From the entries that follow, copy each line in which "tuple" appears.

[Dataset items]
----
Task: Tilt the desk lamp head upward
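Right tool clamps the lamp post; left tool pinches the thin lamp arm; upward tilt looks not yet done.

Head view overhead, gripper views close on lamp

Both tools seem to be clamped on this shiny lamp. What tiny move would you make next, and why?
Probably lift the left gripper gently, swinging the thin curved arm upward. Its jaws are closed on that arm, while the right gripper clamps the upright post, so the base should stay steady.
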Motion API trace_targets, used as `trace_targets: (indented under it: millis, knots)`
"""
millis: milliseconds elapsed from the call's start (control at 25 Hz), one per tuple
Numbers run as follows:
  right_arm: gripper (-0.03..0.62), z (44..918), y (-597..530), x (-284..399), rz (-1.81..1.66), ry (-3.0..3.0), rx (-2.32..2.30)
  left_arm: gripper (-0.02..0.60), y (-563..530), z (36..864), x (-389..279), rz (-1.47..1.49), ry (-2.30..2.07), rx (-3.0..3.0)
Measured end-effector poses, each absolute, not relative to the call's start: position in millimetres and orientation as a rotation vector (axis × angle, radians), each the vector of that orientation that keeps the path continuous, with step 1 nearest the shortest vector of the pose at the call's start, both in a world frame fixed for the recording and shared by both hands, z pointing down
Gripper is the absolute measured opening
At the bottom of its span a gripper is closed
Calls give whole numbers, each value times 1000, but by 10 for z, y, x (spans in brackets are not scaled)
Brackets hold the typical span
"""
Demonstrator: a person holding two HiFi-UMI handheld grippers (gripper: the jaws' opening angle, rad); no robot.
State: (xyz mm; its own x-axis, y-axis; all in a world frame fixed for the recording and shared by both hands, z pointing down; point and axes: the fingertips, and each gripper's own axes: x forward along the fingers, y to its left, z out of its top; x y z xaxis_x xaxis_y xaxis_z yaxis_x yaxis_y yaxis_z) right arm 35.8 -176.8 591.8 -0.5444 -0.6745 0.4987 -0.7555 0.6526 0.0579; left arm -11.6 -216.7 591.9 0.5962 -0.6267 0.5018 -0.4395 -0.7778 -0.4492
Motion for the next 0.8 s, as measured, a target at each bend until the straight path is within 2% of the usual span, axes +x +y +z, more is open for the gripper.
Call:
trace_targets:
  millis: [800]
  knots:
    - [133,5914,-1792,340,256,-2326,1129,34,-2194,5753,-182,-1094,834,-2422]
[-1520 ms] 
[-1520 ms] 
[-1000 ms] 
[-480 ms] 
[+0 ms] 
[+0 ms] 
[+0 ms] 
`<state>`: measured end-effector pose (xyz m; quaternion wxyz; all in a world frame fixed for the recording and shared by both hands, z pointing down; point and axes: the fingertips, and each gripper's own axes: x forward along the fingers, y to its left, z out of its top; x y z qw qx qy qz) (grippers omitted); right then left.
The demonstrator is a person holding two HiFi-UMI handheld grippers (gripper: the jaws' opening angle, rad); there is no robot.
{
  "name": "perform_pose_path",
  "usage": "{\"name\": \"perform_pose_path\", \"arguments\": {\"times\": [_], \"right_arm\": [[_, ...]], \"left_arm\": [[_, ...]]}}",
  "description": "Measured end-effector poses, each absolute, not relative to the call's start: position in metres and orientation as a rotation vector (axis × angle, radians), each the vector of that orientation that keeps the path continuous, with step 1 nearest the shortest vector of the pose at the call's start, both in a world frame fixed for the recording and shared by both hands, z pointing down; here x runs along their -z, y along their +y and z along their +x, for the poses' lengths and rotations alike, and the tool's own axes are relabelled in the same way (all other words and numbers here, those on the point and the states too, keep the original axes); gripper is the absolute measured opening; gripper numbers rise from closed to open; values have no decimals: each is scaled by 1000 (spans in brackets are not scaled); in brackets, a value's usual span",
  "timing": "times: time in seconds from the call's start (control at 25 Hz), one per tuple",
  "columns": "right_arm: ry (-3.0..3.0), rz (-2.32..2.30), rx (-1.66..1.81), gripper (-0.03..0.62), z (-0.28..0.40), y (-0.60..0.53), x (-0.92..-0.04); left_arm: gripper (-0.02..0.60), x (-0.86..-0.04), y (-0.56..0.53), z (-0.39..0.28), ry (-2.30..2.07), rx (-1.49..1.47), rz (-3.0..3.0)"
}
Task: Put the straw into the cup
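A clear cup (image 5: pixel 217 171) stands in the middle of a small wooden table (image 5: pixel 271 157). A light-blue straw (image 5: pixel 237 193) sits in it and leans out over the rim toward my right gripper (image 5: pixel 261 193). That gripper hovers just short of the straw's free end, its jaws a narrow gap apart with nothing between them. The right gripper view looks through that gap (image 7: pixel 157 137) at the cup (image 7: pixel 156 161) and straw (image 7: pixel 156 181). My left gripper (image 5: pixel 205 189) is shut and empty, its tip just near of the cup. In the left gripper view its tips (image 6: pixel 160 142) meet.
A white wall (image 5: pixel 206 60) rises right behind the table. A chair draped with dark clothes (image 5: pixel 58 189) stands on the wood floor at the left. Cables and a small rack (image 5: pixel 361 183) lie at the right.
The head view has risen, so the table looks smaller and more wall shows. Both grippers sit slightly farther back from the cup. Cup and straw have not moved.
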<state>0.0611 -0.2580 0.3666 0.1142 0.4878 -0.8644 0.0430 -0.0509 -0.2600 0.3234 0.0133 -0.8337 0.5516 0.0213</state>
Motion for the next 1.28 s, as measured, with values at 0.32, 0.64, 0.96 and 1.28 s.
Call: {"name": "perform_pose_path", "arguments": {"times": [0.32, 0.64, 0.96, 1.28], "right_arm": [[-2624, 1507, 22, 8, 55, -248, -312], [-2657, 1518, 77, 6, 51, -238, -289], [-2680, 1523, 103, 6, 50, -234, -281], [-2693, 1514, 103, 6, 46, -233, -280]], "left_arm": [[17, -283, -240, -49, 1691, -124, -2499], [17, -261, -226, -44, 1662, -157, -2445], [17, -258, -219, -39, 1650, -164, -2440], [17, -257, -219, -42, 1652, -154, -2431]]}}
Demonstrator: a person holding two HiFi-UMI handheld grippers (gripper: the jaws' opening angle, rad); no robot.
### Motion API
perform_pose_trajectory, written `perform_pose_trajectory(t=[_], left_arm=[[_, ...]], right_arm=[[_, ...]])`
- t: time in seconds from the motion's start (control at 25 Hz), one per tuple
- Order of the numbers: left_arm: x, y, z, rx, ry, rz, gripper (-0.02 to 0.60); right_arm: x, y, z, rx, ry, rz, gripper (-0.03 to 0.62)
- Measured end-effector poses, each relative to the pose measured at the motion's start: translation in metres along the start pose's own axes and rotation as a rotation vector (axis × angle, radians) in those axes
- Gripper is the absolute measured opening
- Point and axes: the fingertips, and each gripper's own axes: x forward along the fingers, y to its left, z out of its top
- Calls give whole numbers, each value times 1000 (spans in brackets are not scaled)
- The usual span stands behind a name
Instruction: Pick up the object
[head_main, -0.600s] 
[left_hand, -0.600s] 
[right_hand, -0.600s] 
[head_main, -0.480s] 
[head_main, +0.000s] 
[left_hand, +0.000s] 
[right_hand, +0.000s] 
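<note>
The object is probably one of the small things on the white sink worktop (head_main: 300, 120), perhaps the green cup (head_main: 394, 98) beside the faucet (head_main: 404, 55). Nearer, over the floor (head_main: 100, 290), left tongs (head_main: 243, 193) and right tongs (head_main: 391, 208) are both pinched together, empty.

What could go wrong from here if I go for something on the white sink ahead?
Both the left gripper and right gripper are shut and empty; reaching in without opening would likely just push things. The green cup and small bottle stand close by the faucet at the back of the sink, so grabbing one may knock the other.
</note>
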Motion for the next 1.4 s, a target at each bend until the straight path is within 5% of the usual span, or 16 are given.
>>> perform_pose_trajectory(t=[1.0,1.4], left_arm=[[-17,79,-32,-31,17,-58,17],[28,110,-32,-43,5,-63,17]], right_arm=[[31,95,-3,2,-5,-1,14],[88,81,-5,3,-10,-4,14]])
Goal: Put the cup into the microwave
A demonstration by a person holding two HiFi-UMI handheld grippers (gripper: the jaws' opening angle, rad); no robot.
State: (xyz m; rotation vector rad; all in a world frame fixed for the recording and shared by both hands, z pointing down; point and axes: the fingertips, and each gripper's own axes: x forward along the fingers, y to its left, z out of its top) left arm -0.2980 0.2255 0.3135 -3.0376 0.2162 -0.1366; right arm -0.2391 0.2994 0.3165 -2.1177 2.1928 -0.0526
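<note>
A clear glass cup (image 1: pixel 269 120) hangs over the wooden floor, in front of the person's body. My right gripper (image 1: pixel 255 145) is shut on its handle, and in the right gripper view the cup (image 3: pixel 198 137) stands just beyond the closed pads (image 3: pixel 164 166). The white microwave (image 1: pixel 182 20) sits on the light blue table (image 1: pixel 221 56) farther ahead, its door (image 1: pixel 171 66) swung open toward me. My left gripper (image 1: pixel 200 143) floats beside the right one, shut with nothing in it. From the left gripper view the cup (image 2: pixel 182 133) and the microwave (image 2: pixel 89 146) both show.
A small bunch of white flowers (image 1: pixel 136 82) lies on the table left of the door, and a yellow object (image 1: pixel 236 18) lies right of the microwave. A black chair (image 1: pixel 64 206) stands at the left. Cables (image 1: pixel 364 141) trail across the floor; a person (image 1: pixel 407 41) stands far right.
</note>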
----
## Reply to the exercise:
millis: milliseconds elapsed from the call's start (control at 25 Hz), one per tuple
  "timing": "times: time in seconds from the call's start (control at 25 Hz), one per tuple",
- t: time in seconds from the motion's start (control at 25 Hz), one per tuple

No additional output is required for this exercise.